## What the task requires
Retype the listing below line for line, but only from the line with "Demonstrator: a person" down to the line with "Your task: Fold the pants", inclusive. Pictures stay out.

## Records

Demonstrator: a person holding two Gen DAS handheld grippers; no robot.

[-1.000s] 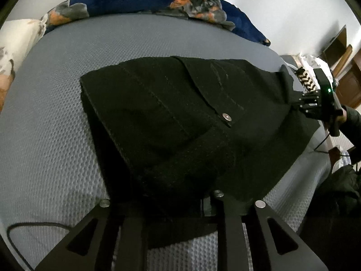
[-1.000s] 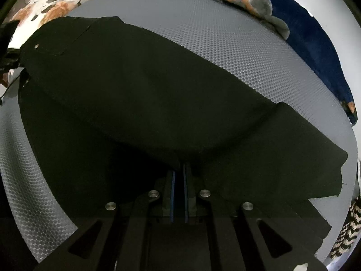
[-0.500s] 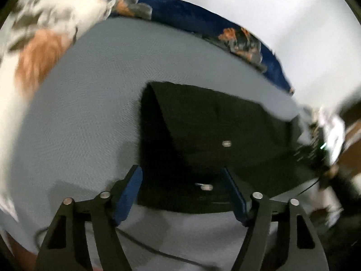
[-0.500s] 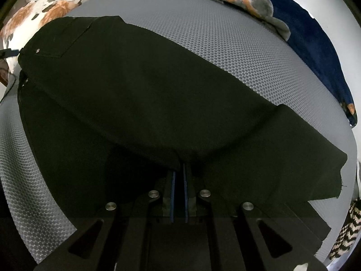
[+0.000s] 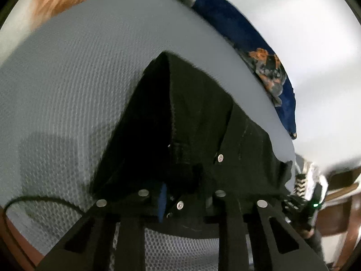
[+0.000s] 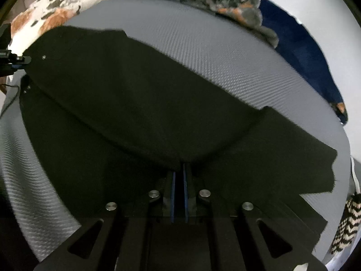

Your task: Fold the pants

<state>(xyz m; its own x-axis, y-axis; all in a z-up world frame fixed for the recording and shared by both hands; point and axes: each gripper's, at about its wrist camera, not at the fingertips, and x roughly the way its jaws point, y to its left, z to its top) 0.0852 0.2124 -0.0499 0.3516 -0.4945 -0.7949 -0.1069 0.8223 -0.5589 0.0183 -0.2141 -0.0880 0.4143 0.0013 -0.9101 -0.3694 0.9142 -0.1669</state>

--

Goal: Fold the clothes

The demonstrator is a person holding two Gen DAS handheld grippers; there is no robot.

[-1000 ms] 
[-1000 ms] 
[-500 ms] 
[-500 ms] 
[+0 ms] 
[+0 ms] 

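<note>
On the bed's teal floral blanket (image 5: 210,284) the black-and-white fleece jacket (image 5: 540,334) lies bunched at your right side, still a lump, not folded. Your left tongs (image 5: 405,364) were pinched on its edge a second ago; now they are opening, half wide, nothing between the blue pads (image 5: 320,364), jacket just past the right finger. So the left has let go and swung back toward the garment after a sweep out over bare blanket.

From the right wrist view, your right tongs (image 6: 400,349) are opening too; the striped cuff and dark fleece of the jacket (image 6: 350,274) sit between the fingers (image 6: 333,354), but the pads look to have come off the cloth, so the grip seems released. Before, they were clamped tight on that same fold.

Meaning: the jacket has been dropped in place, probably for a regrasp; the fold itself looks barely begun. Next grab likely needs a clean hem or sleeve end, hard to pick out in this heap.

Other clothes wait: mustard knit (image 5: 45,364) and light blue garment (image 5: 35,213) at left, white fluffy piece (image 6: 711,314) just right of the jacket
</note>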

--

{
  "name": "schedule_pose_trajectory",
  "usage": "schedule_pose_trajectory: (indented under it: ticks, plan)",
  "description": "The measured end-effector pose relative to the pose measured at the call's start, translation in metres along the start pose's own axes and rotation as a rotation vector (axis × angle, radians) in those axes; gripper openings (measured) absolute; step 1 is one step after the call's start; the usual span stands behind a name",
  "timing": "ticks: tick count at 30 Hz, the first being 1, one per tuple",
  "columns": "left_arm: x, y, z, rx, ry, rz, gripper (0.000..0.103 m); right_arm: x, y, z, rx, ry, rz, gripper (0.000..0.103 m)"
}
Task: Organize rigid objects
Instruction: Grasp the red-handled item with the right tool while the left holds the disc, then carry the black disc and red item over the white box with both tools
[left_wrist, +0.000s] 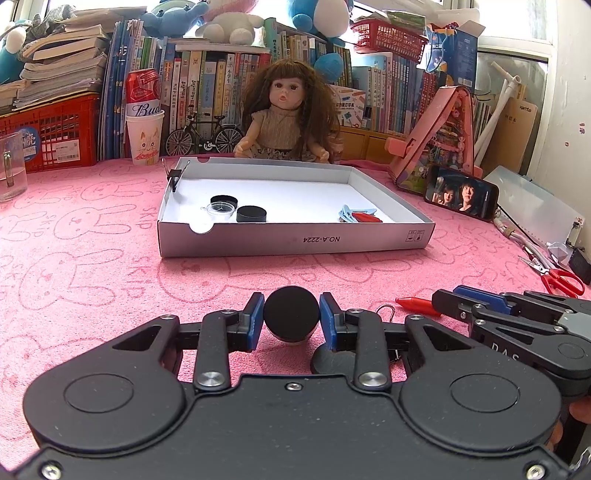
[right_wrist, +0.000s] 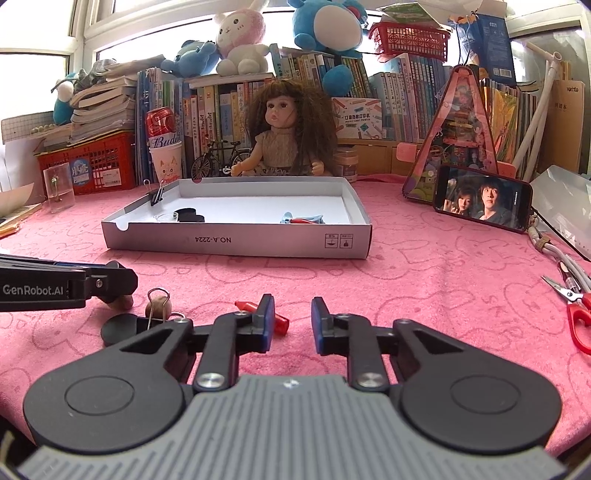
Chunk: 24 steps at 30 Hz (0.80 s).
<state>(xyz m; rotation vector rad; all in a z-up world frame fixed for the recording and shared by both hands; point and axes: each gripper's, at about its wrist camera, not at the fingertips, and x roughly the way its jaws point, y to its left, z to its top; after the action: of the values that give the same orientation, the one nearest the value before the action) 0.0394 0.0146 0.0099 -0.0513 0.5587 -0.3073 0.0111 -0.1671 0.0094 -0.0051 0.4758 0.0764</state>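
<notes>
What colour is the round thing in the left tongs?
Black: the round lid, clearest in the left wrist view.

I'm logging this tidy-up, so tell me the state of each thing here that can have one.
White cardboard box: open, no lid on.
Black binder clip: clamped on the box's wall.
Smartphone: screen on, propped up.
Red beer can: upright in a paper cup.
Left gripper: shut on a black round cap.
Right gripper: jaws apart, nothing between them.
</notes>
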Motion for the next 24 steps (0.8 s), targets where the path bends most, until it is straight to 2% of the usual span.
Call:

## Output for this exercise
Demonstrator: a person holding two Gen DAS handheld grippers; no robot.

[-1.000s] 
[-1.000s] 
[-0.500s] 
[-0.500s] 
[+0.000s] 
[+0.000s] 

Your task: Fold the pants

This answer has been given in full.